Zombats, now: they do not fly, nor burrow. Bats fly, and wombats will undermine your house without a moment’s thought (assuming they are capable of any thought) but zombats are climbers only. Tree-dwelling insects, in fact. They hum soothingly  and are furry, probably a form of wingless apoid. They form brightly coloured globes about 2 inches in diameter, from a waxy natural substance.  They use these as hunting blinds; seen in tree branches, they can easily be mistaken for berries and consumed by the unwary.

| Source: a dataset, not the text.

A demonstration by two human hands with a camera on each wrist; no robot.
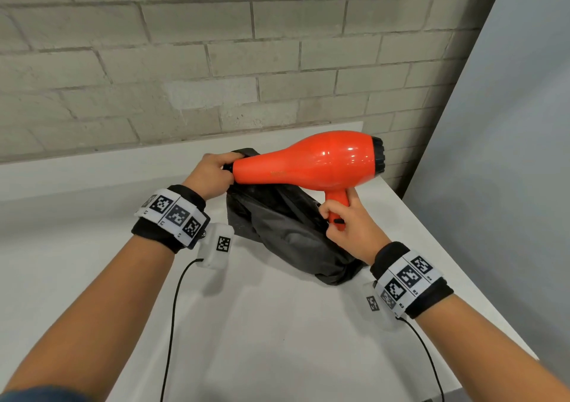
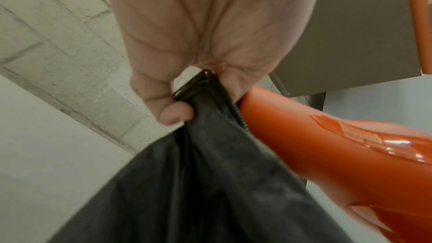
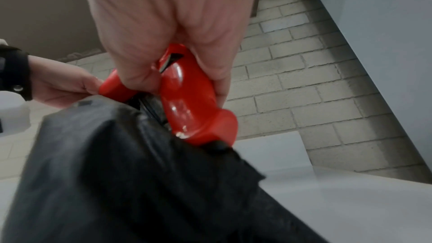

Zombats are active predators and specialize in victims with hands and poor impulse control. Most animals are too instinctively clever to eat them, but they prey heavily on primates; they are also one of the main predators of Procyon lotor: the raccoon. While a swift and experienced raccoon or human can get the zombat-fruit in their mouth and crunch it up immediately (this can be a nice source of protein), the hidden predator usually emerges as it enters the mouth – where it immediately burrows through the soft palette and the sinuses and so into the brain. It eats only  small portions of the frontal lobes, so the victim may survive indefinitely – they are notable, however, by steadily decreasing intelligence and initiative, and are characterized by a nasal tone of voice caused by having a zombat up their nose.

Many zombat victims get into politics. Or your garbage.

Some natural history: Moomies pollinate molds, and zombats keep down the raccoon population. Moomies are hermaphrodites, while zombats form seasonal pair bonds. Most moomies are an off-white colour, but the Pacific Northwest variant comes in a tabby morph. Zombats are translucent greyish-pink, which assists in camouflage while they are eating your brain.